Print the data again, exactly.

DATA SHOWN.
◇ ◇ ◇ ◇

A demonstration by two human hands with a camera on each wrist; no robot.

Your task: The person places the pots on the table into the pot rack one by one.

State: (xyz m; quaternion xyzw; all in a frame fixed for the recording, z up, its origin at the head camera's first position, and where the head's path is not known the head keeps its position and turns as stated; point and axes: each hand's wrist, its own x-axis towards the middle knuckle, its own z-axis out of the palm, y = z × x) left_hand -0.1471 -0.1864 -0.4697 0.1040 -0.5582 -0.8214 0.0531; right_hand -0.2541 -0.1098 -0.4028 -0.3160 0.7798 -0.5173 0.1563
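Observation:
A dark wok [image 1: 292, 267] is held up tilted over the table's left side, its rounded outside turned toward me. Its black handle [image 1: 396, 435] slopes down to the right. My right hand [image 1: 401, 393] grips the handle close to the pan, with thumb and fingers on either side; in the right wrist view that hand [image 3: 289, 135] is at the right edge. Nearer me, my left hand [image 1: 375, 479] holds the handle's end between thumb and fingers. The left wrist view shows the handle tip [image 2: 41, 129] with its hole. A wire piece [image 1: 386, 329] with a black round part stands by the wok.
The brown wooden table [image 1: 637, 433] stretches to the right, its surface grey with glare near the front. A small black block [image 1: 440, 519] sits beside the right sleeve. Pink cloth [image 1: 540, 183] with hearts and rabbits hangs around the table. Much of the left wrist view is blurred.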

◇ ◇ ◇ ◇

SOLVED EXERCISE.
A demonstration by two human hands with a camera on each wrist; no robot.

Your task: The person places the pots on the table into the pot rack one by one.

State: (xyz m; quaternion xyzw; all in a frame fixed for the recording, z up, its origin at the head camera's first position, and where the head's path is not known the head keeps its position and turns as stated; point and axes: each hand's wrist, its own x-axis towards the middle knuckle, its own z-axis out of the palm, y = z × x) left_hand -0.1471 -0.1864 -0.4697 0.1040 -0.5582 -0.8214 0.0531; right_hand -0.2541 -0.1098 -0.4028 -0.3160 0.7798 -0.5173 0.1563
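Observation:
A dark wok [image 1: 292, 267] is held up tilted over the table's left side, its rounded outside turned toward me. Its black handle [image 1: 396, 435] slopes down to the right. My right hand [image 1: 401, 393] grips the handle close to the pan, with thumb and fingers on either side; in the right wrist view that hand [image 3: 289, 135] is at the right edge. Nearer me, my left hand [image 1: 375, 479] holds the handle's end between thumb and fingers. The left wrist view shows the handle tip [image 2: 41, 129] with its hole. A wire piece [image 1: 386, 329] with a black round part stands by the wok.
The brown wooden table [image 1: 637, 433] stretches to the right, its surface grey with glare near the front. A small black block [image 1: 440, 519] sits beside the right sleeve. Pink cloth [image 1: 540, 183] with hearts and rabbits hangs around the table. Much of the left wrist view is blurred.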

This response is now finished.